I spent years away from Mormonism, living and working in places where gender did not matter. That's the way things functioned in "the world" and everyone was used to it.
When I tried to reintegrate into Mormonism, the separation of the sexes struck me as bizarre. I mean, in today's society who would even consider such a procedure when organizing a new entity?
Yet here the Mormons were, the men pompously heading off to rooms where really important decisions--like who was going to carry whose furniture--were made; and the women heading into a tightly packed room in which various perfumes commingled to produce a gut-wrenching stench.
I always found it interesting that priesthood meeting was supposed to be so special and yet most instructors hadn't taken the time to do more preparation than maybe reading once through the manual. Whereas the relief society instructor likely spent two weeks preparing and had all kinds of props along with a table cloth,flowers and etc. What's up with that?

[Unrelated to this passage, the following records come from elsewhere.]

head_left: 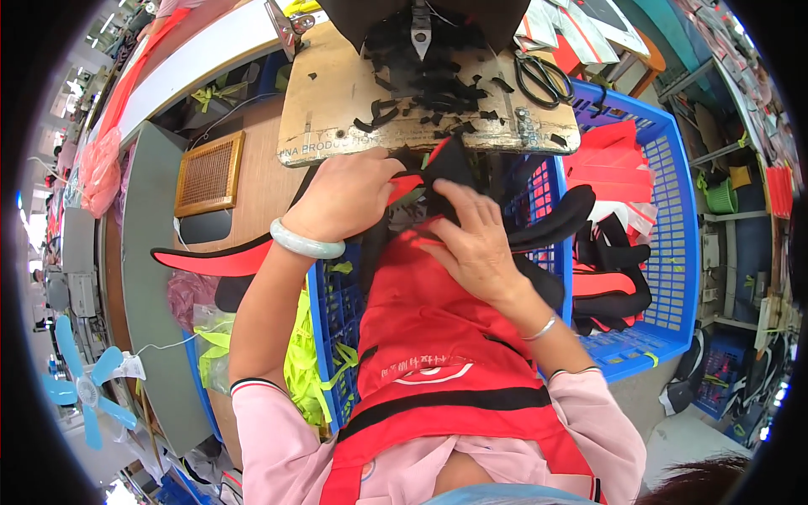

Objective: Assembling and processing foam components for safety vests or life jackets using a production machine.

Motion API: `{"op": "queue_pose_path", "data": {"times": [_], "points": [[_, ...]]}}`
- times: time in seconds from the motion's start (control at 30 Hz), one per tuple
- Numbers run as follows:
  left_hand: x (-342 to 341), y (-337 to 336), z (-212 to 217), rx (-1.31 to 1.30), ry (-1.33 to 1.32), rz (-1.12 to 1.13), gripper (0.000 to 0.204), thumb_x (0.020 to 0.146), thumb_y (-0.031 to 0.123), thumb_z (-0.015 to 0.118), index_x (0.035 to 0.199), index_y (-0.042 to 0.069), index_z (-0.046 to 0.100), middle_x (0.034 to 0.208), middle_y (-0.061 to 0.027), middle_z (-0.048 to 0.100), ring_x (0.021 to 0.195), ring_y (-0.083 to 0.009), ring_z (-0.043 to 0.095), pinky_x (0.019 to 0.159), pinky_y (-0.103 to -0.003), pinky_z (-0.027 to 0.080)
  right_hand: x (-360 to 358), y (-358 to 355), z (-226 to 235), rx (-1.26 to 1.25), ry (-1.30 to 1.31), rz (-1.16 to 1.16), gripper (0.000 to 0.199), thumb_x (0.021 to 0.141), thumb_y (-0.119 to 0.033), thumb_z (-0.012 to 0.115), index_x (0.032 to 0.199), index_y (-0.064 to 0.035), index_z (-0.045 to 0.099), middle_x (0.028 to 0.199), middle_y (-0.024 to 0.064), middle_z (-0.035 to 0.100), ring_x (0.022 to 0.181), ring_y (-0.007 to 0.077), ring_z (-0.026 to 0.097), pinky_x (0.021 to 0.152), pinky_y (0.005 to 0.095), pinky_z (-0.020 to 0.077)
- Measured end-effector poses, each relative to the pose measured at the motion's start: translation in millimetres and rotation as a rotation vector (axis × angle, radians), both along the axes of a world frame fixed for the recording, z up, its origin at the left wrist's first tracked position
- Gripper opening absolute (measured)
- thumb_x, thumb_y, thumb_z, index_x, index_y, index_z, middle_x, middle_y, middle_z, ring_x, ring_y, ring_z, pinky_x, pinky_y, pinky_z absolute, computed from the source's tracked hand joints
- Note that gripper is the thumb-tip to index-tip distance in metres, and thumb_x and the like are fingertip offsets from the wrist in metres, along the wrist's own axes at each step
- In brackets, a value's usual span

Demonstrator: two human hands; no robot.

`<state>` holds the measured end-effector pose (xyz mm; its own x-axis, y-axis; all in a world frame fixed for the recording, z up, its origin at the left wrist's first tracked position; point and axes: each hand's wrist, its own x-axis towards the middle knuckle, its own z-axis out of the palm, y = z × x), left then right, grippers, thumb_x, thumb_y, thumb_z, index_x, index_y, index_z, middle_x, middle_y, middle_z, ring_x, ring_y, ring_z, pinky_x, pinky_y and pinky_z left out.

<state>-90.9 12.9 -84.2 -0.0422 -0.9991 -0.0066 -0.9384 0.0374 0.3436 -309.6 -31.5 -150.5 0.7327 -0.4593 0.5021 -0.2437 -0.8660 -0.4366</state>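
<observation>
I hold a curved black-and-red fabric piece (454, 165) just below the wooden machine table's front edge. My left hand (341, 195) is closed on its left part, beside a red stretch of the cloth. The fingers of my right hand (481, 248) are bent against the black part, thumb tucked below. One red-faced strip with black edging (223, 261) sticks out to the left under my left wrist. To the right, a rounded black strip end (560, 217) shows behind my right hand. Where these pieces join is hidden by my hands.
Black scraps (438, 97) litter the wooden machine table (332, 101) beneath the machine head (421, 34). Black scissors (544, 82) lie at its right. A blue basket (686, 252) holds red and black pieces; another blue basket (330, 337) stands left of my red apron (438, 320).
</observation>
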Motion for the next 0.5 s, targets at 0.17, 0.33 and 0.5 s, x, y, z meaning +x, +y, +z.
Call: {"op": "queue_pose_path", "data": {"times": [0.17,0.33,0.5], "points": [[-4.4,-1.3,8.4,-0.002,-0.062,-0.131,0.018,0.085,0.012,0.058,0.098,0.004,0.068,0.092,-0.0158,0.063,0.087,-0.0368,0.064,0.076,-0.045,0.052,23.6,-8.7,-29.1,-0.021,-0.12,-0.205,0.027,0.072,-0.013,0.076,0.089,-0.0034,0.057,0.138,0.0228,0.048,0.124,0.0403,0.048,0.107,0.0529,0.034],[11.3,-2.9,32.4,0.064,0.001,-0.199,0.02,0.085,0.013,0.058,0.099,0.003,0.068,0.093,-0.0162,0.063,0.09,-0.037,0.063,0.079,-0.046,0.051,10.7,-24.1,-17.0,0.02,-0.104,-0.093,0.021,0.075,-0.003,0.071,0.088,-0.0029,0.055,0.103,0.0148,0.069,0.092,0.0322,0.066,0.104,0.0495,0.0429],[17.7,-5.6,38.4,0.11,0.106,-0.269,0.024,0.083,0.01,0.06,0.103,0.0,0.067,0.096,-0.0179,0.063,0.09,-0.0385,0.061,0.08,-0.045,0.05,4.8,-16.8,11.6,-0.028,-0.046,-0.057,0.026,0.071,-0.006,0.075,0.087,-0.0014,0.055,0.136,0.0239,0.051,0.123,0.0416,0.051,0.108,0.0519,0.0377]]}}
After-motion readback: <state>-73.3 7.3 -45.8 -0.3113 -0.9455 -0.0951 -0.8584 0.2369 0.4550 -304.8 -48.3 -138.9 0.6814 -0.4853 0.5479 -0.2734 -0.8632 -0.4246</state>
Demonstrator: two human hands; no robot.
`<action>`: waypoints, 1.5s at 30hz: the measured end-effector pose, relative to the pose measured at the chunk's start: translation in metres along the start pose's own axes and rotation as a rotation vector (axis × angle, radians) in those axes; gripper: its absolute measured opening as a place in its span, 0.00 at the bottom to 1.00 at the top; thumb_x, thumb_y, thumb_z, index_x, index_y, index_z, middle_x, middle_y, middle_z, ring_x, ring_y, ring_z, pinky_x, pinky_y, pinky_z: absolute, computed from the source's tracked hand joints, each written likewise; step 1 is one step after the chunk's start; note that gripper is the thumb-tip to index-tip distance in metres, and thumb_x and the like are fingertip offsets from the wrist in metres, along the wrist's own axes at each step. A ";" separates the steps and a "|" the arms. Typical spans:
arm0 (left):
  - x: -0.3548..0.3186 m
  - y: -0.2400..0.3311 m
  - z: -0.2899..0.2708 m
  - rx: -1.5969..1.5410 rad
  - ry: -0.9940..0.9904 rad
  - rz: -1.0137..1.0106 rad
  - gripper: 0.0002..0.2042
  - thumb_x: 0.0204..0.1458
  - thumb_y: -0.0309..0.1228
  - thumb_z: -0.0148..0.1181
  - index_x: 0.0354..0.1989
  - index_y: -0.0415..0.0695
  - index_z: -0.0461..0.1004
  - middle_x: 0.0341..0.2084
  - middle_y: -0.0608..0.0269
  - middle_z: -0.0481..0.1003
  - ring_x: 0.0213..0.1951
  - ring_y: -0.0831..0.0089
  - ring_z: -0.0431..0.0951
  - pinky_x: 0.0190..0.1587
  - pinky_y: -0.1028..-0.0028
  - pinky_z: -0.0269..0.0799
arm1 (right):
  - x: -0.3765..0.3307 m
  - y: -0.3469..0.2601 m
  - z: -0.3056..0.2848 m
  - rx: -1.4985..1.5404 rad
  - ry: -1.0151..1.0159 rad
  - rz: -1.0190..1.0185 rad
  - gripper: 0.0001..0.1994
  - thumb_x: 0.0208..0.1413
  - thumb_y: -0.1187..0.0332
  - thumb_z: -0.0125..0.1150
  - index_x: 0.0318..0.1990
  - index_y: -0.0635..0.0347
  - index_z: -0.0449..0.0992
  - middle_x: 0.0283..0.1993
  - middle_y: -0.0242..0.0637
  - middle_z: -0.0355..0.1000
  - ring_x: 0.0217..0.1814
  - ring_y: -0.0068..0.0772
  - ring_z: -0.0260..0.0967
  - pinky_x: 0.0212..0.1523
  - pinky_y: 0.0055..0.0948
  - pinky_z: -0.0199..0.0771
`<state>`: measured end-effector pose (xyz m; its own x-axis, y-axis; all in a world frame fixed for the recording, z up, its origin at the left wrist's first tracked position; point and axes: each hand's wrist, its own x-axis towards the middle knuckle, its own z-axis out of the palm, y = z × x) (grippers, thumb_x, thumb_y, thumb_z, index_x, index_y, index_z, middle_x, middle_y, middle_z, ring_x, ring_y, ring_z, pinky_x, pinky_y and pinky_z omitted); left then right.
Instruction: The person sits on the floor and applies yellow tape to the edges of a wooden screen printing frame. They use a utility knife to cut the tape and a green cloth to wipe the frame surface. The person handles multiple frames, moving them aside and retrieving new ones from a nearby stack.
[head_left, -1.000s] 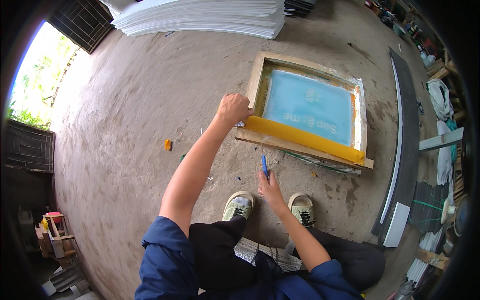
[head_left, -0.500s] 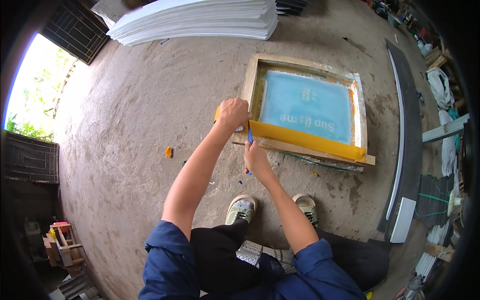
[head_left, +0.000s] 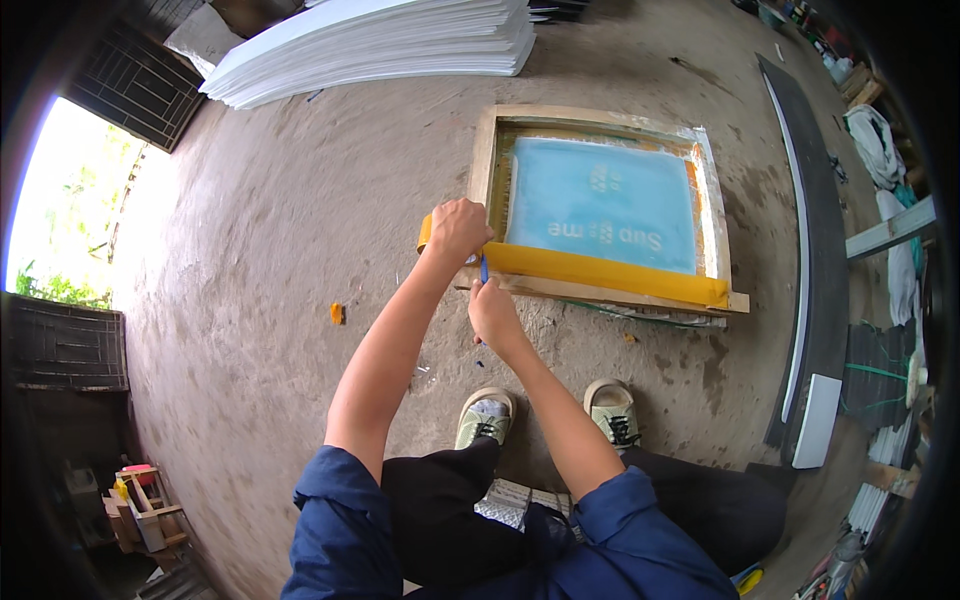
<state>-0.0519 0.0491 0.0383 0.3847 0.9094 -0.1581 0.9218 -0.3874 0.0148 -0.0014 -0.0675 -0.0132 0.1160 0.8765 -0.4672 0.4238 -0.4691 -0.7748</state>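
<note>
A wooden screen-printing frame (head_left: 482, 150) with a light-blue mesh panel (head_left: 600, 195) lies on the floor in front of me. A strip of yellow-brown tape (head_left: 600, 268) runs along its near side. At the near left corner, my left hand (head_left: 460, 228) is closed around the tape roll (head_left: 425, 232), which it partly covers. Just below it, my right hand (head_left: 496, 315) grips a slim blue tool that looks like a utility knife (head_left: 485, 268). The tool's upper end meets the tape beside my left fingers; whether a blade is out is too small to tell.
A tall stack of white sheets (head_left: 370, 55) lies at the far side. Long dark panels (head_left: 800, 250) and a small white board (head_left: 818, 420) are on the right. Orange scrap (head_left: 337, 314) lies on the concrete floor left of my arms. My shoes (head_left: 487, 415) stand below the frame.
The view has turned slightly. Both hands stay at the frame's near left corner, still holding the tape roll and the blue tool; less of the tool shows below my right hand.
</note>
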 end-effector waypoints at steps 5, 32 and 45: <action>0.004 0.005 0.004 0.011 0.017 0.006 0.13 0.40 0.38 0.60 0.20 0.39 0.77 0.18 0.53 0.75 0.25 0.60 0.77 0.29 0.66 0.72 | 0.009 0.011 0.010 0.027 0.050 0.011 0.19 0.62 0.59 0.37 0.37 0.71 0.65 0.31 0.57 0.72 0.35 0.56 0.73 0.36 0.46 0.74; 0.004 0.002 0.010 -0.022 0.071 0.003 0.13 0.40 0.38 0.59 0.22 0.38 0.77 0.19 0.49 0.75 0.25 0.56 0.78 0.30 0.63 0.73 | -0.028 0.026 0.003 0.033 -0.023 -0.027 0.19 0.62 0.61 0.37 0.37 0.73 0.64 0.22 0.54 0.71 0.20 0.47 0.73 0.26 0.40 0.76; -0.008 -0.016 0.005 -0.114 0.041 -0.024 0.13 0.40 0.39 0.59 0.22 0.39 0.77 0.18 0.52 0.75 0.23 0.60 0.77 0.29 0.65 0.73 | -0.039 0.013 -0.045 0.059 0.244 -0.086 0.21 0.60 0.53 0.45 0.37 0.67 0.65 0.27 0.54 0.72 0.31 0.56 0.72 0.33 0.48 0.69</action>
<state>-0.0696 0.0471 0.0340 0.3616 0.9247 -0.1194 0.9294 -0.3474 0.1243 0.0395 -0.1025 0.0142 0.2980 0.9100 -0.2881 0.3891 -0.3914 -0.8339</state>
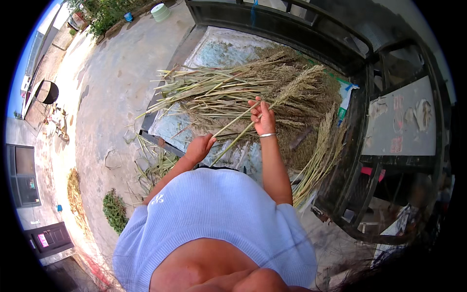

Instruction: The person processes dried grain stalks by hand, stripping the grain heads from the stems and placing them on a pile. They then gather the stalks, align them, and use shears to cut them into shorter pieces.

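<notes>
My left hand [199, 147] is closed around the lower part of a thin pale-green grain stalk [232, 121]. Farther up, my right hand [264, 118], with a light band at the wrist, pinches stalks just below their feathery seed heads [302, 83]. A second stalk [234, 143] slants down from the right hand, its lower end free of the left. Beyond both hands lies a wide heap of cut stalks [209, 90], stems to the left and seed heads to the right.
The heap rests on a pale, worn sheet [214, 51] in a dark metal cart bed with a railing [282, 24]. Another bundle of stalks [318, 158] lies to the right. Stripped leaves [154, 163] are on the concrete ground at left, near a green plant pile [114, 211].
</notes>
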Demonstrator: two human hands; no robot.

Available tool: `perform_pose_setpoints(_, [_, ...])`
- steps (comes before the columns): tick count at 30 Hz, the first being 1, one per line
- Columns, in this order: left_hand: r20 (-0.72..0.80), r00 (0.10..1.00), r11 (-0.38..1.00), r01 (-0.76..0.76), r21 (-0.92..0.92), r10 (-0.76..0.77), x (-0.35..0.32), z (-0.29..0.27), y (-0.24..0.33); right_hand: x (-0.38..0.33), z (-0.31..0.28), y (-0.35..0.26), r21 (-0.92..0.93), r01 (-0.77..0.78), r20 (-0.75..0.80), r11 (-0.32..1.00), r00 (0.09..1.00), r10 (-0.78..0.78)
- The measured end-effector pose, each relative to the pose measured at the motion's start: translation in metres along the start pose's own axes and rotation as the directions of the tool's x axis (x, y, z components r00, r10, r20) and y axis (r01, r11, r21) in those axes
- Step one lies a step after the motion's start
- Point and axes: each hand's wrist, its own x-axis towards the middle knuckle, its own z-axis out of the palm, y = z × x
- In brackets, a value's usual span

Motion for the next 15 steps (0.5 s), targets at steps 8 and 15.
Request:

No one would say that unless there was stuff that would make you uncomfortable. If there's nothing to make you uncomfortable, why mention it? No one ever says, "there's nothing at the grocery store that would make you uncomfortable." That's because there's nothing at the grocery store that would make you uncomfortable.
This is preemptive gas-lighting. They're telling you that when you start feeling uncomfortable (which you probably will) that you shouldn't, and it's because something's wrong with you.